# A System Interconnection Device for Small-Scale Clusters

Ye Ren<sup>(∞)</sup>, Young Woo Kim, and Hag Young Kim

Electronics and Telecommunications Research Institute, 218 Gajeong-ro, Yuseong-gu, Daejeon 34129, Republic of Korea {yeren,bartmann,h0kim}@etri.re.kr

**Abstract.** The performance of a physical cluster ultimately depends on two factors. One is the capability of individual computing nodes and the other is the networking speed among them. Recent processors are being greatly developed in terms of enhancing the processing speed while lowering the monetary cost. As for the networking technologies, nowadays dominant solutions have disadvantages such as high installation price and low protocol efficiency. Such drawbacks become the bottleneck of improving the 'performance per cost' ratio of the cluster as a whole. This paper proposes an alternative system interconnection device especially for application in small-scale clusters. The non-transparent bridges in PCI Express technology are employed to allow PCI Express packets to directly transmit across networked computing nodes. The performance is measured under two kinds of data transmission schemes, with two different benchmarking tools, respectively.

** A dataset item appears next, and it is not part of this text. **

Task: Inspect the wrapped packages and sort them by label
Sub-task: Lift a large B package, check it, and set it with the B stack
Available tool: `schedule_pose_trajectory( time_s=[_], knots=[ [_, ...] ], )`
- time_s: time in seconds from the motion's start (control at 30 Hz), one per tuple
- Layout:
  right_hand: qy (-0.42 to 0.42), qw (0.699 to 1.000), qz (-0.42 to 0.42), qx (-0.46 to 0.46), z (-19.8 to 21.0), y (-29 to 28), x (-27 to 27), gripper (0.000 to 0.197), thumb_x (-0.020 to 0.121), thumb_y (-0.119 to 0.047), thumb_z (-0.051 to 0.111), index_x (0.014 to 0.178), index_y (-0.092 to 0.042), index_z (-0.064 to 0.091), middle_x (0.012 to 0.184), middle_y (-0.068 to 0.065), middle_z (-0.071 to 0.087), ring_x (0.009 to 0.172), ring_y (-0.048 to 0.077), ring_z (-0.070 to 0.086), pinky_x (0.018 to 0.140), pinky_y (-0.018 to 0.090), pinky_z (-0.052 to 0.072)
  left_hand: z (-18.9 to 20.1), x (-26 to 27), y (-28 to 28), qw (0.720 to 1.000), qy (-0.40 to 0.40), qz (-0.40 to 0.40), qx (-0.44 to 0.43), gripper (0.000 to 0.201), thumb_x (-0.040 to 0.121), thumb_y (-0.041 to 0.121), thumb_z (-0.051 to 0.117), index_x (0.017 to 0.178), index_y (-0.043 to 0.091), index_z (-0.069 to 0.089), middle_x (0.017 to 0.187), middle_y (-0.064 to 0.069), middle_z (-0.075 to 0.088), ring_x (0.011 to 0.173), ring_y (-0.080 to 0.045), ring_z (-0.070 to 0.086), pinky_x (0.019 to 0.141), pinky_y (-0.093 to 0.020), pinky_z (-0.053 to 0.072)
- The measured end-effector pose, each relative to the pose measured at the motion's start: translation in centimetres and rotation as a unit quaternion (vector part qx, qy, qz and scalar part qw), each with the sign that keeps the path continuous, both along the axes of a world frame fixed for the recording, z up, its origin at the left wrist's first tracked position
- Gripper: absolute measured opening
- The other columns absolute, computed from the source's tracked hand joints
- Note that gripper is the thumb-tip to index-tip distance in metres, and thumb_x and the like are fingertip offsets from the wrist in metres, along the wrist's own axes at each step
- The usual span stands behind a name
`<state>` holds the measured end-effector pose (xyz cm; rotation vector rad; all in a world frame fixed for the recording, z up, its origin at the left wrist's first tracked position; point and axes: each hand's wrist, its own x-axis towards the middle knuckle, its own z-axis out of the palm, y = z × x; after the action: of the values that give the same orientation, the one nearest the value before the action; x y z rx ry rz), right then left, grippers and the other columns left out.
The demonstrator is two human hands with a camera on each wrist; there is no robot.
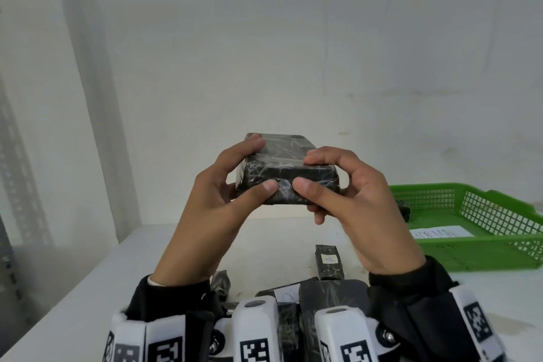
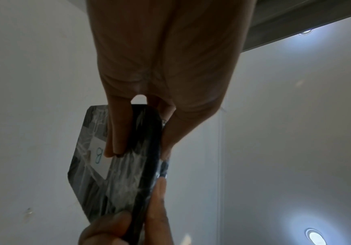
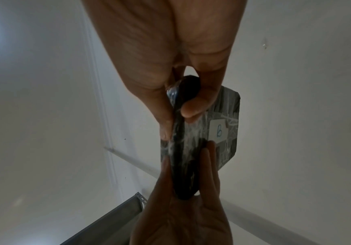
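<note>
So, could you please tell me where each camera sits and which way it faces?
Head: worn on the head, looking forward and down at the wrapped package, held up by left hand and right hand over the table; both sleeves show.
Left wrist: looks along the left hand at the package.
Right wrist: looks along the right hand at the package.
Both wrist views share its white label.
</note>
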<state>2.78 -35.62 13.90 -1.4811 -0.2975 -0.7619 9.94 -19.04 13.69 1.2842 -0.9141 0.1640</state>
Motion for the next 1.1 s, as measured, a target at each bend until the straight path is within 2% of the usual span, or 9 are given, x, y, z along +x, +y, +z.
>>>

Currently the proposed device delivers a peak unidirectional throughput of 8.6 gigabits per second.

Keywords: Cluster · Interconnect · PCI Express · Throughput

### 1 Introduction

One common way of building up a small-scale cluster is to combine multiple computing nodes in the form of either boxes or blades, using networking cables and switches. Based on this method, the performance of a cluster that nests those cloud computing resources ultimately depends on the two factors. One is the performance of each individual node and the other is the networking speed among nodes of the cluster.

Recently, processors are rapidly developed to deliver more powerful processing capability while at lower cost according with the Moore's Law [1]. General-purpose CPUs clustered together can allow for an impressive performance of hundreds of giga-FLOPS (giga FLoating-point Operations Per Second) or even several teraFLOPS. In the meantime, the interconnection technologies for clusters are dominated by InfiniBand and high-performance Ethernet [2]. Those dominant networking solutions can deliver high bandwidth, but they still have disadvantages such as high price for installation and low protocol efficiency in packet transmission. Such drawbacks of system interconnects have become the bottleneck to the improvement for the cluster in terms of achieving a higher 'performance per cost' ratio as a whole.

This paper proposes an alternative system interconnection device based on the PCI Express technology and the device is especially for application in small-scale clusters.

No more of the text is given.